### TASK OBJECTIVE
A verbatim copy of all the data is required, minus any images.

### DATA SECTION
================================

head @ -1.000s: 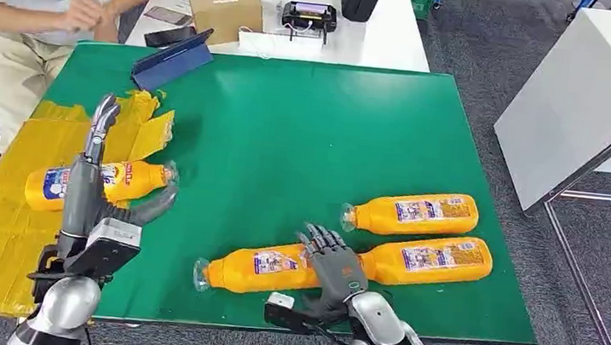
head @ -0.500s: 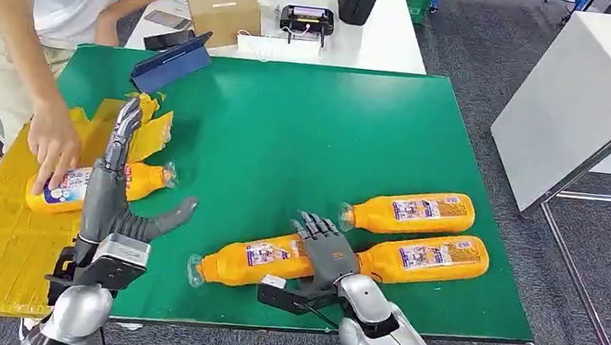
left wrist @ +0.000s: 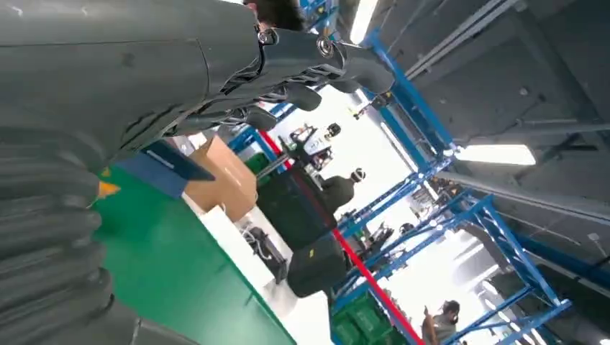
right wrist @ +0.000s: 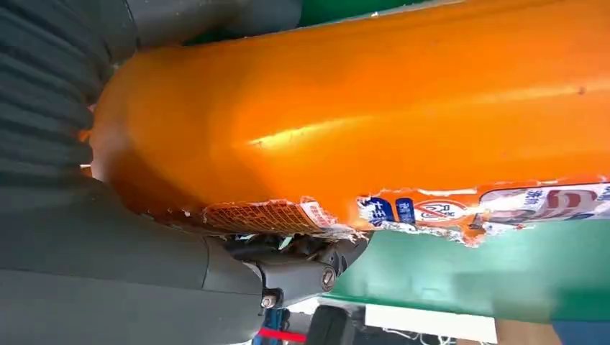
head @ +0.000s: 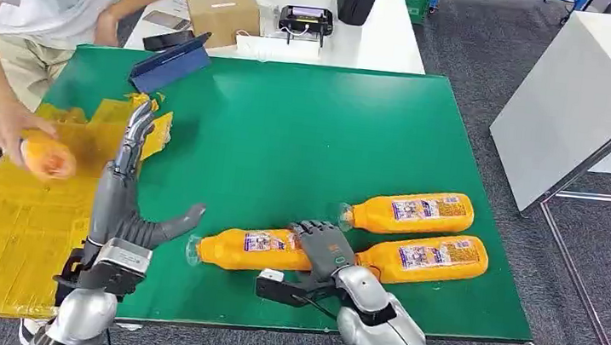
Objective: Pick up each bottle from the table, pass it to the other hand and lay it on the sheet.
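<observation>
- The right hand (head: 324, 247) now curls its fingers (head: 313, 228) over the base of the nearest bottle (head: 247, 248); a second ago they lay flat on it. In the right wrist view the orange body (right wrist: 360, 108) sits tight against the palm, so the grasp looks closed, though the bottle still lies on the green counter (head: 306, 130).
- The left hand (head: 124, 196) has risen, fingers spread, holding nothing; it seems ready for the handover.
- Two more bottles (head: 409, 212) (head: 426, 258) lie unmoved beside the right hand.
- On the yellow sheet (head: 13, 227), the bottle laid there a second ago is gone: a person's hand (head: 7, 126) has lifted it (head: 45, 158) off.
</observation>
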Action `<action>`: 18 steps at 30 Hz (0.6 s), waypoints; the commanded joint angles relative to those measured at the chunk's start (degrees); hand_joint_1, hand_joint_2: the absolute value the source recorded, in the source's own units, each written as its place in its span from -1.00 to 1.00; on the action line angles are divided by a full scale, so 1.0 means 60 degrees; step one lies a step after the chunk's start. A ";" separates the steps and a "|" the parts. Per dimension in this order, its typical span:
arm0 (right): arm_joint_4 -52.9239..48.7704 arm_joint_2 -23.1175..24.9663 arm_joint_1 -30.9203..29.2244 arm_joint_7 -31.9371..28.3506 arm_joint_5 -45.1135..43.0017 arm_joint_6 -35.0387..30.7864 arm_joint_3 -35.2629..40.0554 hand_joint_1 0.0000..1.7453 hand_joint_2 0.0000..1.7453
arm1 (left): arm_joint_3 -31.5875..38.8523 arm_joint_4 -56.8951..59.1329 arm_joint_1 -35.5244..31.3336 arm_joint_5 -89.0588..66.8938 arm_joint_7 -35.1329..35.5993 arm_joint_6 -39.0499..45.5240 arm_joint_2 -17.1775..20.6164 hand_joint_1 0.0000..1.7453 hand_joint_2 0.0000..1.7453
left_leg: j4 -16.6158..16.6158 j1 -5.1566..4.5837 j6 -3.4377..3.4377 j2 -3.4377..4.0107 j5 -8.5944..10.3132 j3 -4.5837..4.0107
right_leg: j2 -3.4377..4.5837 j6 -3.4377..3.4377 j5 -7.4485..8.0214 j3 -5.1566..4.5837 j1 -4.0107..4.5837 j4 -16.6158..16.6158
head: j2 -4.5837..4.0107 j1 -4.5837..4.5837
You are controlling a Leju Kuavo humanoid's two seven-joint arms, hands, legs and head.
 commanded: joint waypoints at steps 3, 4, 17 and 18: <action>-0.4276 0.0141 0.2289 -0.1150 -0.2289 -0.2502 -0.2445 1.00 1.00 | 0.0154 0.0252 0.0549 0.0417 -0.0016 -0.0846 -0.0060 -1.00 1.00 | -0.0007 0.0003 -0.0009 -0.0041 -0.0004 -0.0010 | 0.0004 -0.0009 -0.0014 0.0033 -0.0001 -0.0005 | 0.0000 0.0003; -0.4751 0.0199 0.2485 -0.1439 -0.2638 -0.2678 -0.2757 1.00 1.00 | 0.0167 0.0310 0.0618 0.0593 -0.0075 -0.0936 -0.0100 -1.00 1.00 | -0.0011 0.0006 -0.0013 -0.0057 -0.0009 -0.0014 | 0.0011 -0.0014 -0.0022 0.0086 0.0001 -0.0010 | 0.0000 0.0000; -0.5303 0.0477 0.2738 -0.2443 -0.3573 -0.3339 -0.3470 1.00 1.00 | 0.0245 0.0656 0.0809 0.1156 -0.0057 -0.1322 -0.0198 -1.00 1.00 | 0.0004 0.0002 -0.0001 -0.0060 -0.0003 -0.0089 | 0.0014 -0.0003 -0.0015 0.0035 0.0001 0.0004 | 0.0000 0.0000; -0.5581 0.0545 0.2808 -0.2650 -0.4013 -0.3412 -0.3612 1.00 1.00 | 0.0299 0.0811 0.0870 0.1335 -0.0063 -0.1382 -0.0244 -1.00 1.00 | 0.0004 0.0005 -0.0005 -0.0066 -0.0012 -0.0071 | 0.0023 -0.0008 -0.0025 0.0054 0.0002 0.0004 | 0.0000 0.0000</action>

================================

### SOLUTION TO THIS TASK
head @ -1.000s: 
head @ -0.500s: 
left wrist @ +0.000s: 
right wrist @ +0.000s: 
head @ +0.000s: 
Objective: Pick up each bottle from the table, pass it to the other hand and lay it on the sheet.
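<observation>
- The right hand (head: 324, 247) now curls its fingers (head: 313, 228) over the base of the nearest bottle (head: 247, 248); a second ago they lay flat on it. In the right wrist view the orange body (right wrist: 360, 108) sits tight against the palm, so the grasp looks closed, though the bottle still lies on the green counter (head: 306, 130).
- The left hand (head: 124, 196) has risen, fingers spread, holding nothing; it seems ready for the handover.
- Two more bottles (head: 409, 212) (head: 426, 258) lie unmoved beside the right hand.
- On the yellow sheet (head: 13, 227), the bottle laid there a second ago is gone: a person's hand (head: 7, 126) has lifted it (head: 45, 158) off.
</observation>
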Action `<action>`: 18 steps at 30 Hz (0.6 s), waypoints; the commanded joint angles relative to those measured at the chunk's start (degrees); hand_joint_1, hand_joint_2: the absolute value the source recorded, in the source's own units, each written as its place in its span from -1.00 to 1.00; on the action line angles are divided by a full scale, so 1.0 means 60 degrees; step one lies a step after the chunk's start. A ";" separates the steps and a "|" the parts. Per dimension in this order, its typical span:
arm0 (right): arm_joint_4 -52.9239..48.7704 arm_joint_2 -23.1175..24.9663 arm_joint_1 -30.9203..29.2244 arm_joint_7 -31.9371..28.3506 arm_joint_5 -45.1135..43.0017 arm_joint_6 -35.0387..30.7864 arm_joint_3 -35.2629..40.0554 hand_joint_1 0.0000..1.7453 hand_joint_2 0.0000..1.7453
arm1 (left): arm_joint_3 -31.5875..38.8523 arm_joint_4 -56.8951..59.1329 arm_joint_1 -35.5244..31.3336 arm_joint_5 -89.0588..66.8938 arm_joint_7 -35.1329..35.5993 arm_joint_6 -39.0499..45.5240 arm_joint_2 -17.1775..20.6164 hand_joint_1 0.0000..1.7453 hand_joint_2 0.0000..1.7453
left_leg: j4 -16.6158..16.6158 j1 -5.1566..4.5837 j6 -3.4377..3.4377 j2 -3.4377..4.0107 j5 -8.5944..10.3132 j3 -4.5837..4.0107
right_leg: j2 -3.4377..4.5837 j6 -3.4377..3.4377 j5 -7.4485..8.0214 j3 -5.1566..4.5837 j1 -4.0107..4.5837 j4 -16.6158..16.6158
head: j2 -4.5837..4.0107 j1 -4.5837..4.5837
You are controlling a Leju Kuavo humanoid's two seven-joint arms, hands, legs and head.
 commanded: joint waypoints at steps 3, 4, 17 and 18: <action>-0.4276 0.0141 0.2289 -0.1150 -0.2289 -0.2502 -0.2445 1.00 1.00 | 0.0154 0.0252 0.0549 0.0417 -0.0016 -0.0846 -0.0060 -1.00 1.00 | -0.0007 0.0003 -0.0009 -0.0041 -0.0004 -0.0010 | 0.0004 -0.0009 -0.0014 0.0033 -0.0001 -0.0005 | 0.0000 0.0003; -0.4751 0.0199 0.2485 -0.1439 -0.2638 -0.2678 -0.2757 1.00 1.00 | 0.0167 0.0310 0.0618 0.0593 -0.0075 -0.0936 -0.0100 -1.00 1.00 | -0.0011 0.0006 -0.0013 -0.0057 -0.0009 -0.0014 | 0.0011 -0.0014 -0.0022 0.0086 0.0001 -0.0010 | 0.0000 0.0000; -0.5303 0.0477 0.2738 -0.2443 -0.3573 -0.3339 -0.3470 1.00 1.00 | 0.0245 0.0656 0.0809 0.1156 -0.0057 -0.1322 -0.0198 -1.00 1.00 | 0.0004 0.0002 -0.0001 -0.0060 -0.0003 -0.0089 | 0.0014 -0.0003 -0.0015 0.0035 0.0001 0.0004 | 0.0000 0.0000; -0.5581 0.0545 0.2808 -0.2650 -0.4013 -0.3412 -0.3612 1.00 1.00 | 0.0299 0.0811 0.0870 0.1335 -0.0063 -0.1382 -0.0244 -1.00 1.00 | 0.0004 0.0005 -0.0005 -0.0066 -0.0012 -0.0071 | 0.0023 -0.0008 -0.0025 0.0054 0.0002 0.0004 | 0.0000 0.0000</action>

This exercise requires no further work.